Probabilmente sarà satana il responsabile di questo isterilimento giovanile, l’aborto, l’egoismo del piacere fisico senza complicazioni (sempre satana sotto varie forme, con la coda fumante di fuoco infernale, come dicono) ma io credo che dipenda molto dal fatto che le città sono diventate autostrade, che le campagne sono anche loro diventate abitate solo dai trattori delle vigne degli ulivi delle barbabietole, il grano dove una volta giocare, e esssere brontolati esistendo ormai da poche parti ne solo a cultura intensiva
lontano da tutto. Cosicché non esiste neanche più le famiglie dei vicini, le strade libere dove giocare i bambini e incontrarsi i cani i gatti tutti a zonzo beati e facenti parte della comunità.
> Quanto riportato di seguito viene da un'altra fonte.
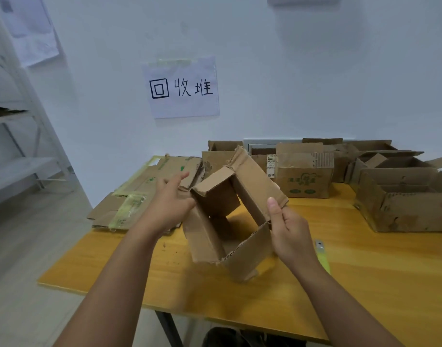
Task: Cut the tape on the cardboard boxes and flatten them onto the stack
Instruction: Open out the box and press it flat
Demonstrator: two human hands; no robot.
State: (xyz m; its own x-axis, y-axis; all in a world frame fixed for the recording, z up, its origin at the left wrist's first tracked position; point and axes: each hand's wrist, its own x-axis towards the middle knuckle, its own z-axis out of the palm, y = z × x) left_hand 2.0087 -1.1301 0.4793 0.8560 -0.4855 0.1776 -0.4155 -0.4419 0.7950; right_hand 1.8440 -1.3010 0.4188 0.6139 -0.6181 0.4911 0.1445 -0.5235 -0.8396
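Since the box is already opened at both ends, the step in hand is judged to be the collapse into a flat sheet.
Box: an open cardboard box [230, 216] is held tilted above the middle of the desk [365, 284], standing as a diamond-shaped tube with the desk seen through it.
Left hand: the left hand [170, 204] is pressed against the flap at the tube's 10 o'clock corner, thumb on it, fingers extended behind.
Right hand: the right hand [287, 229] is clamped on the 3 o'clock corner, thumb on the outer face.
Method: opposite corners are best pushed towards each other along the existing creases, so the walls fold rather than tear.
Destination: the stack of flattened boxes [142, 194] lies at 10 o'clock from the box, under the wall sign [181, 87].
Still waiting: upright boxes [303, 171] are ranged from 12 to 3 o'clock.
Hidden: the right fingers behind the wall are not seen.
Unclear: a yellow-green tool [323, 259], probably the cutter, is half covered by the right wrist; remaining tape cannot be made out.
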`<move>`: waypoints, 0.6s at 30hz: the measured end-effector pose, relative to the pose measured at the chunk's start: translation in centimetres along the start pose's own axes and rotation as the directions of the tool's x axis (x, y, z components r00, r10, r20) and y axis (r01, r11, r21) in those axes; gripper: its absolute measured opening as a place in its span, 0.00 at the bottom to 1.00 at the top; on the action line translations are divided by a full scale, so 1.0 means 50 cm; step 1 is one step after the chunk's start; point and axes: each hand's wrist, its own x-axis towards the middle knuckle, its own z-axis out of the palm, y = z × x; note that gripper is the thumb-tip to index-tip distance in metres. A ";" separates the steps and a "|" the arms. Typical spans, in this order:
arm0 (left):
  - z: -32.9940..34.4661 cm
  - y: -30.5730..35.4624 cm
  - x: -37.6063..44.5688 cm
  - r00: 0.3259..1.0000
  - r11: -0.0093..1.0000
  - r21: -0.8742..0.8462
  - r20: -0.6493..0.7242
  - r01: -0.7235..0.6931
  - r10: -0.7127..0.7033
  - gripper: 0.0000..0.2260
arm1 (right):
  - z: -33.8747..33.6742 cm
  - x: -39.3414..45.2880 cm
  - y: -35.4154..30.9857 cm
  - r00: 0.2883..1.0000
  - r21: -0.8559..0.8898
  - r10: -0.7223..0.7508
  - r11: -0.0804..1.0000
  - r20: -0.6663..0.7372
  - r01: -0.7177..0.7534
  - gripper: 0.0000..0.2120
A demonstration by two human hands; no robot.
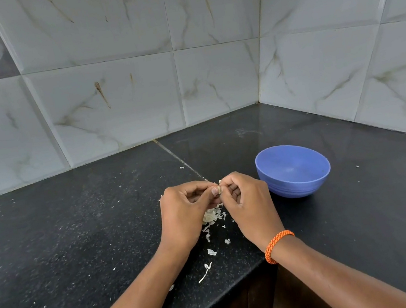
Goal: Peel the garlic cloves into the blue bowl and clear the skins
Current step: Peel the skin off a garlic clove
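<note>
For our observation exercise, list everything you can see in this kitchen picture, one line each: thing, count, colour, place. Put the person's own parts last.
blue bowl: one, blue, on the counter right of the hands; looks empty.
garlic clove: one, pale tan, pinched between both hands' fingertips.
garlic skins: many scraps, off-white, scattered on the counter below and before the hands.
counter: one, black speckled stone, filling the lower view.
wall tiles: many, pale grey with brown veins, behind and right of the counter.
bracelet: one, orange, on the right wrist.
left hand: one, pinches the clove.
right hand: one, pinches the clove.
</note>
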 end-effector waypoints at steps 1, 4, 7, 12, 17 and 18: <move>0.000 -0.001 0.001 1.000 1.000 -0.011 0.000 0.005 -0.005 0.02 | 0.001 0.001 0.001 1.000 0.002 -0.002 1.000 0.001 0.002 0.04; 0.001 -0.002 0.003 1.000 0.999 -0.043 0.000 0.031 -0.031 0.02 | 0.003 0.001 0.002 1.000 0.015 -0.005 1.000 -0.001 0.005 0.05; 0.002 -0.001 0.003 0.998 0.994 -0.086 -0.003 0.061 -0.061 0.03 | 0.002 0.001 0.002 1.000 0.053 0.010 0.999 -0.016 -0.009 0.05; 0.003 0.009 0.001 0.999 0.993 -0.108 0.008 0.048 -0.048 0.06 | 0.001 0.000 0.001 0.999 0.065 0.020 0.998 -0.026 -0.018 0.06; 0.004 0.008 0.003 0.998 0.993 -0.102 0.003 0.055 -0.055 0.05 | -0.001 0.000 0.001 0.999 0.025 0.022 0.999 -0.032 -0.021 0.04; 0.004 0.008 0.003 0.998 0.993 -0.104 0.012 0.058 -0.057 0.06 | -0.002 0.000 0.001 0.999 0.024 0.024 0.999 -0.038 -0.023 0.04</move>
Allora i figlioli potevano andare acsuola a piedi da soli e tornare e poi uscire a tutte le ore, allora le altre famiglie potevano aiutare allattare ospiatre per la norre quasi non esendo quanto impegnativo, per sbarcare il lunario, mentre prima anche disponendo
di quel poco che i mariti riescivano a raccatare si poteva pur vivere. le porte chiuse tra una casa e un’altra. Maria sedicenne viveva in una società di questo tipo dove si legge che si andava a dare mano alle partorienti e si restava con loro per qualche tempo. Certamente sarà stato il demonio o noi tentati dal demonio (che è lo stesso) che abbiamo trasformato il mondo in una asfaltatura invvibile, dove anche le donne e perfino (addirittura) la nostra ispiratrice sono costrette a nadare al lavoro, e a
restarci gran tempo, o a fare più lavori insieme, e correre a destra e a manca o per ragioni economiche o di evangelizzazione, questi sono fatti dovuti alla soscietà che si vive e che credo hanno portao al riseccolimento della famiglia e della stessa idea di famiglia in età fertilissima e dove c’è più forza e entussiasmo, riservando quese due cose o per la depravazione o per il raggiungimento della ricchezza e del successo: Stando così le cose che fare? Tornare indietro al mondo contadino? Andare vanti? Ma come ? Ma dove?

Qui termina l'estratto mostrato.